Please output the listing below character for character and omit the images.

+ + +

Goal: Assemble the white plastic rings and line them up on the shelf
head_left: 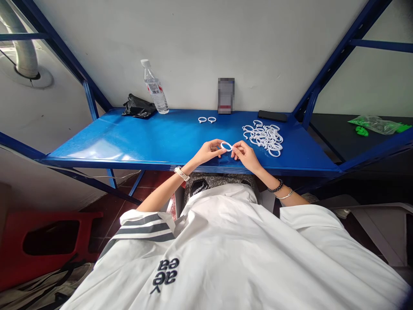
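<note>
Both hands meet over the near edge of the bench. Left hand pinches the left end of a white ring, fingers curled; right hand pinches its right end with thumb and forefinger. Ring held just above the bench top, apart from it as far as I can tell. It reads as a flat oval, long axis running left-right between my hands, tipped slightly down toward the right hand. Can't tell where its opening sits, too small.

Right of the ring and a bit farther back: pile of white rings, loose and overlapping on the bench. Behind the ring, toward the wall: two single rings lying flat, side by side, just apart. Behind those, a small upright box against the wall. Behind the pile, a dark phone lying flat. Far left of the ring at the back: clear water bottle upright, black bag crumpled just beside it. Watch on my left wrist, bead bracelet on my right.
</note>
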A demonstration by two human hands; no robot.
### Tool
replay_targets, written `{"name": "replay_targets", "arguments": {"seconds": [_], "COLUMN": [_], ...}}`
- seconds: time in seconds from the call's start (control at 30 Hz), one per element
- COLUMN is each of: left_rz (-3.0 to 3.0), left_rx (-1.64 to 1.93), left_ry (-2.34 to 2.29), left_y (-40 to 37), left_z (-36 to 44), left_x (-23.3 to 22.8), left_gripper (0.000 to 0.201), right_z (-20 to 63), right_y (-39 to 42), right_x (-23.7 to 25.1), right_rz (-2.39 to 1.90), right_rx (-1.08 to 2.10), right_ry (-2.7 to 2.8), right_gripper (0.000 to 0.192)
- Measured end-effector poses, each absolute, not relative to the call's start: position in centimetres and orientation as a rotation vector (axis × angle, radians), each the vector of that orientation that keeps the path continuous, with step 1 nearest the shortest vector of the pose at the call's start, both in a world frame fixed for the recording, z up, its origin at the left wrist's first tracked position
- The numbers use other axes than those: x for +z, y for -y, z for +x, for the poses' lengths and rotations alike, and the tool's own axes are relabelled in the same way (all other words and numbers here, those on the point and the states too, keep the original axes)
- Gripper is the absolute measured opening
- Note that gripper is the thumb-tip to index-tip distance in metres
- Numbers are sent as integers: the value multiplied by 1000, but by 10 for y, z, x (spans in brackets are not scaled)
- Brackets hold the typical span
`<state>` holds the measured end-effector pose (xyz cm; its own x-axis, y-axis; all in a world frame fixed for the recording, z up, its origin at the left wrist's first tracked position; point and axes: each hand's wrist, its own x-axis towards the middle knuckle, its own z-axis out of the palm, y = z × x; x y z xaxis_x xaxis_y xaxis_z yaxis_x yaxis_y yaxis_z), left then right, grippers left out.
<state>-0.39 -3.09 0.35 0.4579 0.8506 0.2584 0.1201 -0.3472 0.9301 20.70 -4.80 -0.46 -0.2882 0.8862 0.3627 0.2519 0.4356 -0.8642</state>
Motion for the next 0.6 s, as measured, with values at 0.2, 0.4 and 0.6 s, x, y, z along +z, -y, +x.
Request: {"name": "replay_targets", "arguments": {"seconds": [0.2, 0.4, 0.6], "left_rz": [1782, 1775, 1784], "left_rx": [981, 983, 1007], "left_ry": [-812, -828, -824], "left_y": [31, 32, 32], "left_z": [-4, -3, -4], "left_x": [3, 5, 4], "left_gripper": [55, 57, 57], "right_z": [207, 208, 209], "right_y": [48, 48, 46], "right_x": [-5, -5, -9], "right_rz": [-984, -956, -955], "right_rx": [888, 900, 904], "right_ry": [1769, 1780, 1784], "right_gripper": [44, 42, 40]}}
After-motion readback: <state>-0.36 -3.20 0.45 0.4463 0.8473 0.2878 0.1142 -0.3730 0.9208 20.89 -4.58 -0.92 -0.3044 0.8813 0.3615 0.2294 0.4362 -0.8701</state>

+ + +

Answer to this task
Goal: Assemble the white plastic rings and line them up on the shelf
head_left: 
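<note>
Both hands meet over the near edge of the bench. Left hand pinches the left end of a white ring, fingers curled; right hand pinches its right end with thumb and forefinger. Ring held just above the bench top, apart from it as far as I can tell. It reads as a flat oval, long axis running left-right between my hands, tipped slightly down toward the right hand. Can't tell where its opening sits, too small.

Right of the ring and a bit farther back: pile of white rings, loose and overlapping on the bench. Behind the ring, toward the wall: two single rings lying flat, side by side, just apart. Behind those, a small upright box against the wall. Behind the pile, a dark phone lying flat. Far left of the ring at the back: clear water bottle upright, black bag crumpled just beside it. Watch on my left wrist, bead bracelet on my right.
</note>
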A demonstration by two human hands; no robot.
### Tool
replay_targets, written `{"name": "replay_targets", "arguments": {"seconds": [_], "COLUMN": [_], ...}}`
- seconds: time in seconds from the call's start (control at 30 Hz), one per element
- COLUMN is each of: left_rz (-3.0 to 3.0), left_rx (-1.64 to 1.93), left_ry (-2.34 to 2.29), left_y (-40 to 37), left_z (-36 to 44), left_x (-23.3 to 22.8), left_gripper (0.000 to 0.201), right_z (-20 to 63), right_y (-39 to 42), right_x (-23.7 to 25.1), right_rz (-2.39 to 1.90), right_rx (-1.08 to 2.10), right_ry (-2.7 to 2.8), right_gripper (0.000 to 0.192)
- Measured end-effector poses, each absolute, not relative to the call's start: position in centimetres and orientation as a rotation vector (axis × angle, radians), each the vector of that orientation that keeps the path continuous, with step 1 nearest the shortest vector of the pose at the call's start, both in a world frame fixed for the recording, z up, its origin at the left wrist's first tracked position
- The numbers use other axes than those: x for +z, y for -y, z for +x, for the poses' lengths and rotations alike, and the tool's own axes are relabelled in the same way (all other words and numbers here, those on the point and the states too, keep the original axes)
- Gripper is the absolute measured opening
- Note that gripper is the thumb-tip to index-tip distance in metres
- Numbers are sent as integers: the value multiplied by 1000, but by 10 for y, z, x (spans in brackets are not scaled)
- Brackets hold the typical span
`<state>` holds the measured end-effector pose (xyz cm; its own x-axis, y-axis; all in a world frame fixed for the recording, z up, its origin at the left wrist's first tracked position; point and axes: each hand's wrist, its own x-axis towards the middle knuckle, its own z-axis out of the palm, y = z × x; x y z xaxis_x xaxis_y xaxis_z yaxis_x yaxis_y yaxis_z), left then right, grippers left out.
<state>-0.39 -3.09 0.35 0.4579 0.8506 0.2584 0.1201 -0.3472 0.9301 20.70 -4.80 -0.46 -0.2882 0.8862 0.3627 0.2519 0.4356 -0.8642</state>
Motion for the next 0.6 s, as measured, with values at 0.2, 0.4 and 0.6 s, x, y, z along +z, -y, +x.
Request: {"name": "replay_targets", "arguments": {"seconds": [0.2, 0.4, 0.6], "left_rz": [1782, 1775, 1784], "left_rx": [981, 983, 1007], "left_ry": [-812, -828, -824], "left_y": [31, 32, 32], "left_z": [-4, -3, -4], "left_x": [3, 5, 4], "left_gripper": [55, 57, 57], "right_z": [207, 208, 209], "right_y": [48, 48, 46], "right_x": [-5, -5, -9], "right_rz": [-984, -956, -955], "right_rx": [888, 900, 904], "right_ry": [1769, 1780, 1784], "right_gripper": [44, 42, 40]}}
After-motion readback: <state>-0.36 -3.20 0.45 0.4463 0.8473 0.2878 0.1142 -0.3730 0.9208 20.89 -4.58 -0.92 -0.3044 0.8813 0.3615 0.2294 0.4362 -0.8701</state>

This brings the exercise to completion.